#### [TASK TO COMPLETE]
Give the number of lines in the data that contain "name", and nothing more.

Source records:

Segment Open

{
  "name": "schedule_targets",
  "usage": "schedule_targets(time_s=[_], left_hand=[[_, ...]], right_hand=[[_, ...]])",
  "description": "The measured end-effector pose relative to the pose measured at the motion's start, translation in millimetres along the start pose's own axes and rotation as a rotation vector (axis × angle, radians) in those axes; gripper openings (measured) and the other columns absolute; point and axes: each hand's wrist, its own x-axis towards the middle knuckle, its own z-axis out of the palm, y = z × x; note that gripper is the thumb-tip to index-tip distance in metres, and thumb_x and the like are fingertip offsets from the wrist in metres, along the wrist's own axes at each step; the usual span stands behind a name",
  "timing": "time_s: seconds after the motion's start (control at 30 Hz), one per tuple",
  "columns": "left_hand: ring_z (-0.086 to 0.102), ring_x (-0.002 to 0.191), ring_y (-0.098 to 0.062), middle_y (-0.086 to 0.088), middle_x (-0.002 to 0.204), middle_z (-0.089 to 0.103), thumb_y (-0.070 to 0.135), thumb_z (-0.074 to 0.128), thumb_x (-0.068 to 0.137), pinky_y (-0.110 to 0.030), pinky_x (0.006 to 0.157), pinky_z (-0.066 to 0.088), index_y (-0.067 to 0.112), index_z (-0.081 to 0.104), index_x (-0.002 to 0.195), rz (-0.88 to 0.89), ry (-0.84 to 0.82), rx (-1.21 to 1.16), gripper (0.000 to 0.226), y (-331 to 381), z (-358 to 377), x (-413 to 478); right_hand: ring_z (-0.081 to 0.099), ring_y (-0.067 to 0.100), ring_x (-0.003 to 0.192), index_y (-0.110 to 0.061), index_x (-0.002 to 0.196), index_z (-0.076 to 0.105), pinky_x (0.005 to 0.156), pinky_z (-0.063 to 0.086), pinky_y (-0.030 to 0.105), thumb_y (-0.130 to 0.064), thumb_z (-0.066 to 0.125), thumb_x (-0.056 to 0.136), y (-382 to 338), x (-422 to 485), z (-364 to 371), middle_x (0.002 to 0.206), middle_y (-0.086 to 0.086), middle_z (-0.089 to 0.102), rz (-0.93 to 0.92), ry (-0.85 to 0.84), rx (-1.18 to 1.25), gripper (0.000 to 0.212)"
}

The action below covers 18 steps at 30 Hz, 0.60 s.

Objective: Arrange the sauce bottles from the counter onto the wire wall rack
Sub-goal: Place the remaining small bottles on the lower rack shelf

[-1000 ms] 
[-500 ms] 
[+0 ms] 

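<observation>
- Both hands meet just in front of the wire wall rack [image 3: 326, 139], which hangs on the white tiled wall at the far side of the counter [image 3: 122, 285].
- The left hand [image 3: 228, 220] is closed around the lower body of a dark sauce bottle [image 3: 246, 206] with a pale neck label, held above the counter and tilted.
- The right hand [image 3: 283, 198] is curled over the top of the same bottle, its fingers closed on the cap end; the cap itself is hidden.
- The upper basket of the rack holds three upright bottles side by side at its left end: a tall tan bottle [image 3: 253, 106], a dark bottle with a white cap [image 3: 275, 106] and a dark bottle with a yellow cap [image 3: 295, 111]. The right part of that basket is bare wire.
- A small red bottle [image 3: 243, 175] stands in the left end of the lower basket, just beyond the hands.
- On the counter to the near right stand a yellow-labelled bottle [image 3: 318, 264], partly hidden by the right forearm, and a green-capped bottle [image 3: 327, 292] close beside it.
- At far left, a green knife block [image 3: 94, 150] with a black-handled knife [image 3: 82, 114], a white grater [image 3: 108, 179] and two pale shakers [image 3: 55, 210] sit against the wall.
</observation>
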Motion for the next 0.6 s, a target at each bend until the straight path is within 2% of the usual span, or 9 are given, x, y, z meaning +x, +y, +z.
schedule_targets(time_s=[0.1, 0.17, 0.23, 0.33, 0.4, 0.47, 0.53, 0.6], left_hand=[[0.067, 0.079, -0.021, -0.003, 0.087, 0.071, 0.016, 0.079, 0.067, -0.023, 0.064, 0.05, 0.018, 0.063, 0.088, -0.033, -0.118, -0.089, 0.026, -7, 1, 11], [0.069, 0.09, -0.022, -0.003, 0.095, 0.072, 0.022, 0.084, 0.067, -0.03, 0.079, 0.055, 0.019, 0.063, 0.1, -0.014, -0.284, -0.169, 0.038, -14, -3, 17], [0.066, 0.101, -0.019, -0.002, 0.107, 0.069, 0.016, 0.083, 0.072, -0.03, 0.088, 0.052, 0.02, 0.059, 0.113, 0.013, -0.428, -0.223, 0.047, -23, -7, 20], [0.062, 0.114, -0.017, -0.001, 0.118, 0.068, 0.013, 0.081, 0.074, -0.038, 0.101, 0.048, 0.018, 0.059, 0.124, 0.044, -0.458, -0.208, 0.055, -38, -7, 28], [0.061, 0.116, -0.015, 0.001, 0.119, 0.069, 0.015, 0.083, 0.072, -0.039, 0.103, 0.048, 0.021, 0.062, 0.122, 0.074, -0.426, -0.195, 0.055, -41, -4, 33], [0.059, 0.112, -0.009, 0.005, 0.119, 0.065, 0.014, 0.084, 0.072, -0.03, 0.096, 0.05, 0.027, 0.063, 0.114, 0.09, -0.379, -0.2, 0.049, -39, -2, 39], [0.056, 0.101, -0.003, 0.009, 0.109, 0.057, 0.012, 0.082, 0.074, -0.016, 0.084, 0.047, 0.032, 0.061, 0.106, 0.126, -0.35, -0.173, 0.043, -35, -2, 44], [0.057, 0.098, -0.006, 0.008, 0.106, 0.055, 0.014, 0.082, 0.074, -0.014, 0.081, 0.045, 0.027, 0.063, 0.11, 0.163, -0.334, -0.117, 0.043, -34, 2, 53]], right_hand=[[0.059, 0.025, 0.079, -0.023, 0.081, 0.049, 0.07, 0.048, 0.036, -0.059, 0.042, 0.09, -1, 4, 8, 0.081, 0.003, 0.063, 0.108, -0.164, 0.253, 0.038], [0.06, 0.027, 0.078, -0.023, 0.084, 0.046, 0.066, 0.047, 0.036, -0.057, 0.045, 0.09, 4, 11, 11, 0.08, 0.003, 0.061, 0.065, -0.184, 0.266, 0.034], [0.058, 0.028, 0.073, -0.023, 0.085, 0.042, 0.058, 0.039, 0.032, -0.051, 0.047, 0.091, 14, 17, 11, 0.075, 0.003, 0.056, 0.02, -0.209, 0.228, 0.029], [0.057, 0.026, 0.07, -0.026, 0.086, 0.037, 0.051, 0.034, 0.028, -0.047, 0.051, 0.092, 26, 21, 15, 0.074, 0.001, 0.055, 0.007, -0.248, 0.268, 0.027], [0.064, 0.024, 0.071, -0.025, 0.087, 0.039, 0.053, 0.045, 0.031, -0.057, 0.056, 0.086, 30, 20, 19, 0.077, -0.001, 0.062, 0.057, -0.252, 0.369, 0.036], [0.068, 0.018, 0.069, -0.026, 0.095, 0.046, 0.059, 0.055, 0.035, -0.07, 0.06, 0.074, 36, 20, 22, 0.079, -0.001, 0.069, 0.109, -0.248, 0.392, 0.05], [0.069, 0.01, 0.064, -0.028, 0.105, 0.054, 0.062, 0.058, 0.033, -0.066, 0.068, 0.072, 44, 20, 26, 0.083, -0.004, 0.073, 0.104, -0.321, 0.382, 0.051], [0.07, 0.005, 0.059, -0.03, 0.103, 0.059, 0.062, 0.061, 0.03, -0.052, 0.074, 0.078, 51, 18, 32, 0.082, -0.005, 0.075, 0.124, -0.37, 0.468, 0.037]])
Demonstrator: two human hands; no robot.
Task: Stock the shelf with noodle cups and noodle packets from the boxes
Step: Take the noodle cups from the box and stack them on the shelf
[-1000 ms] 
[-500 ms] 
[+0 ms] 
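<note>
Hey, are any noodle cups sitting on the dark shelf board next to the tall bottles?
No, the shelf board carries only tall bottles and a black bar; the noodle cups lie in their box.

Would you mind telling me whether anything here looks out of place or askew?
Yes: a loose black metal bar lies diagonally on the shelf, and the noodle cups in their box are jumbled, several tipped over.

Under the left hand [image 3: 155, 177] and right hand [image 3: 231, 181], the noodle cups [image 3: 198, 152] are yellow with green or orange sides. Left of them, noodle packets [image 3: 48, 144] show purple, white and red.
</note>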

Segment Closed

#### [FINISHED TASK]
2